Quick update before getting down to business: I got the editorial director position for my capstone’s website! Yay! So that’s what has been consuming my life for the past…two months? Yikes…

So I don’t know if I mentioned this, but I coach a high school mock trial team (cue nerd jokes here). This year they’re almost all seniors, so our conversations tend to evolve from matter-of-fact discussion of whether or not is it, in fact, hearsay to something a bit more amorphous about life, love, etc.

Last Sunday, everyone else had left except for four of the senior guys, three of which I have known for over three years. A while back I had brought up the subject of prom, and one of them had recently acquired his date and wanted to tell me. (They’re adorable.) After a bit more chatting about high school, nerdery, and various other topics of interest, I said something to the effect of, “You’re all just really nice boys…in a good way.” Which sparked a whole new topic: What is the bad way of being a nice boy?
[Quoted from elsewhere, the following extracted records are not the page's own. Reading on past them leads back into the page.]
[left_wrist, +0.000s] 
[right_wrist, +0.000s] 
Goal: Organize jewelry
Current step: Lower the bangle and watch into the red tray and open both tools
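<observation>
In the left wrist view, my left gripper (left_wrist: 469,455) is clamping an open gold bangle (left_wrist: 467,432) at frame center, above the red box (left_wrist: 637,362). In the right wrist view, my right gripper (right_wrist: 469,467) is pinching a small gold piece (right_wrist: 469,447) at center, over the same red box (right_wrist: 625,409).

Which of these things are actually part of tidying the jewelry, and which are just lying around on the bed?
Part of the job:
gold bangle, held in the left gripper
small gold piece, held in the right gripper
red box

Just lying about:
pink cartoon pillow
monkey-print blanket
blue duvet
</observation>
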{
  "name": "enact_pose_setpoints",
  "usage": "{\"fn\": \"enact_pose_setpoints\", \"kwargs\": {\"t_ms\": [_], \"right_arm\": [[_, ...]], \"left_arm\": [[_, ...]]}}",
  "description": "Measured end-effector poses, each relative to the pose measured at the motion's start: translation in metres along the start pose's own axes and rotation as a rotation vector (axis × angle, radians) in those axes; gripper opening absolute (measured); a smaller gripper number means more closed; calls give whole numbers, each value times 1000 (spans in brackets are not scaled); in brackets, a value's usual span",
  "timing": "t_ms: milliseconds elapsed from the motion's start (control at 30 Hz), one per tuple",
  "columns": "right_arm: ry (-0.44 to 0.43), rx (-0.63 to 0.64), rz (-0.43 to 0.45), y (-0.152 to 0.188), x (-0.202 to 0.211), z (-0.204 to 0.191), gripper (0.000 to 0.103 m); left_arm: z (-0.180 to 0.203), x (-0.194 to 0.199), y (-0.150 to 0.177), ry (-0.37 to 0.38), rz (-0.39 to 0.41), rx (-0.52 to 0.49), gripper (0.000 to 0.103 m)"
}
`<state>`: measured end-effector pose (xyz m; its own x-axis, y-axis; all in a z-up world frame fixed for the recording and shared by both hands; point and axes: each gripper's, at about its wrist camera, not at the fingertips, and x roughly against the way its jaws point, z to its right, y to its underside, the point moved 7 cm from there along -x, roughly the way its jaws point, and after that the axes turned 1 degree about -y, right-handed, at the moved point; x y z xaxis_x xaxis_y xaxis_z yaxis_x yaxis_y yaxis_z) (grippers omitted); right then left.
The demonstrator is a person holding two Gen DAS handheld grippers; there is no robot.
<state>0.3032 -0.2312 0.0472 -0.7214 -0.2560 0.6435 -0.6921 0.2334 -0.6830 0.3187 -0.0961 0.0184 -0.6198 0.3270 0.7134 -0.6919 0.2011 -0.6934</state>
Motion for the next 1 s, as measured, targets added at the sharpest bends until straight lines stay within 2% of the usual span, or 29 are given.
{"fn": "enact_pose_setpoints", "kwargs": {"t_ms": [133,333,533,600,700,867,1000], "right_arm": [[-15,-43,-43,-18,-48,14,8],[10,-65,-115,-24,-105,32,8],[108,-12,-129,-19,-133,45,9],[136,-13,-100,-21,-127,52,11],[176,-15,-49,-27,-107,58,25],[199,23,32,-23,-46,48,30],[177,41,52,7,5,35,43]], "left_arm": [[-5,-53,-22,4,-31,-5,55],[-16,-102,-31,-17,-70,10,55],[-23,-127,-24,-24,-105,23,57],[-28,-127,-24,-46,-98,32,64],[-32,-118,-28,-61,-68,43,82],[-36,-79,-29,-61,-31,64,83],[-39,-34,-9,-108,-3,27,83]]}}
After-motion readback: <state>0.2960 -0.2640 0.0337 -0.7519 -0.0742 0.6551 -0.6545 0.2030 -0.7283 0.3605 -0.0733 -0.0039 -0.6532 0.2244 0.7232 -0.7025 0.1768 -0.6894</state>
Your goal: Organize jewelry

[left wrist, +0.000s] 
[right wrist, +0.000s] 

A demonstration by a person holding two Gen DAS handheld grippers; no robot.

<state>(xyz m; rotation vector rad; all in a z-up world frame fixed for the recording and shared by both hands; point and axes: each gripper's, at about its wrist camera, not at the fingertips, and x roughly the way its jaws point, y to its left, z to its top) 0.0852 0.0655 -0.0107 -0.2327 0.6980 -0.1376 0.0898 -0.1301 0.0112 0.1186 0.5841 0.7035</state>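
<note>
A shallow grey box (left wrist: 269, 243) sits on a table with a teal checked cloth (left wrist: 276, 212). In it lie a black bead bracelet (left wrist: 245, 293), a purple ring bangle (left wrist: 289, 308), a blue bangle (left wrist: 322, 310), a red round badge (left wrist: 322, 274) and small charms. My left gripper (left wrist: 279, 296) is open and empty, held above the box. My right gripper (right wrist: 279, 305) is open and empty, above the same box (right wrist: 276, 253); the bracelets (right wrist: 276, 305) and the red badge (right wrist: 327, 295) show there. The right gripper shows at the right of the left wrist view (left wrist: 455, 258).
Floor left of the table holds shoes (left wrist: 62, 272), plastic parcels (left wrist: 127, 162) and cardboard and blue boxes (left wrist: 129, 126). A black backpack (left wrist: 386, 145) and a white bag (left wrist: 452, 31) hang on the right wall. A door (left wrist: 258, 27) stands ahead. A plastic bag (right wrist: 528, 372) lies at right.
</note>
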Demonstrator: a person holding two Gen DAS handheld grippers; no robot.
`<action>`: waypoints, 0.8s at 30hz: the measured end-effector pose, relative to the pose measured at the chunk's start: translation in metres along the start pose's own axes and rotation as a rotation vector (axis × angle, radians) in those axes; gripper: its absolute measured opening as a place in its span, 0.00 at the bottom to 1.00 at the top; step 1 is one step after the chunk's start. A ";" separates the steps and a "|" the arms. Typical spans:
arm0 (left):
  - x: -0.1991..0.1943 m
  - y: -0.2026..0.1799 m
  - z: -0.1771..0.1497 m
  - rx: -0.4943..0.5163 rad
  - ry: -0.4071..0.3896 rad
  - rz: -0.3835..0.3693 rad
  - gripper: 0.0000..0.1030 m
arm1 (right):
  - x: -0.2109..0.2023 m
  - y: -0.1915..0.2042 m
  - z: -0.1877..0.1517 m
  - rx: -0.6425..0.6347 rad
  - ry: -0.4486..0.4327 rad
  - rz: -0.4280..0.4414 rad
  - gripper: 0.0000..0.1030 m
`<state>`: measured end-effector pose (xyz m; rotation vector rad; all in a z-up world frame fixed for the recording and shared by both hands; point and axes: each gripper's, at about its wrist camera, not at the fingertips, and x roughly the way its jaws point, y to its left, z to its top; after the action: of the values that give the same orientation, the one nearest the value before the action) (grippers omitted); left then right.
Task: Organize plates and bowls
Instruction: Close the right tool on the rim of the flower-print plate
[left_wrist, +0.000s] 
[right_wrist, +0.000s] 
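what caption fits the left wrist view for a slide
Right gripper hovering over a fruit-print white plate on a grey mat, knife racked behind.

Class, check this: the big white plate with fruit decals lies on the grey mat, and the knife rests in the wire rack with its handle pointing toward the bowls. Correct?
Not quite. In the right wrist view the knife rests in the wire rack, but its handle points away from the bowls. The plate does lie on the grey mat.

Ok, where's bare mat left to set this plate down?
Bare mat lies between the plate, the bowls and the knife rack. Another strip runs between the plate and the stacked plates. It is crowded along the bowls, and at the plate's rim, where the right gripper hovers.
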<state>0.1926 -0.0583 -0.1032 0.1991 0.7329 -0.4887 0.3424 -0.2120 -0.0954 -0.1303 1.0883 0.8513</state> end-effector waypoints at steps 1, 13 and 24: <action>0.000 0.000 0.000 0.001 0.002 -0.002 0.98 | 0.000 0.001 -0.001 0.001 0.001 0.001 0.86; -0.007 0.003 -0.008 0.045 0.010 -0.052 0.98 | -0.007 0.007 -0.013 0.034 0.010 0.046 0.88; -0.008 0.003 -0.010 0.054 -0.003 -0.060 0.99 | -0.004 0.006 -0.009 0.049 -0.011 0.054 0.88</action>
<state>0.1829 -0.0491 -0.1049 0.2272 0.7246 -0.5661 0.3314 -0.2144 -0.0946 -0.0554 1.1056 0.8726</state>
“You know,” I said, “a lot of guys don’t like to be ‘nice boys.'”

“That’s because girls don’t like nice boys,” one of them said sourly.

“That’s so not true,” I argued. We debated this a bit, but eventually I just shrugged and told them it would be better after high school. Lame advice, Justine. Lame.

So here is something a bit more concrete in the way of getting girls to like you (if you’re a nice boy):

1. Be a tease. No, I don’t mean play mind games or act like you like her when you don’t. I mean, tease the girl a little. This is the world’s most basic flirting technique, and as long as you are not actually hurtful, she will most likely secretly like the attention.

2. Sweeten the deal. Again, my subheadings seem to imply more than I intend them to mean. I just mean, when it’s just the two of you, be sweet to her. Say nice things, act considerate. PAY ATTENTION. When you’re in a group, this kind of attention could embarrass her, but one-on-one, it’s just nice.

3. Notice things. This kind of goes with pay attention, but give her compliments now and then. Try to figure out what she likes about herself, and compliment that. Try to find out what she doesn’t like about herself, and if you like it anyway, tell her so. Use the fact that you’re a nice guy by BEING a nice guy.

Maybe nothing that I’ve just said is ground-breaking, but it’s also not something you find every day in every guy. I would know. So let’s all celebrate the nice guy, shall we?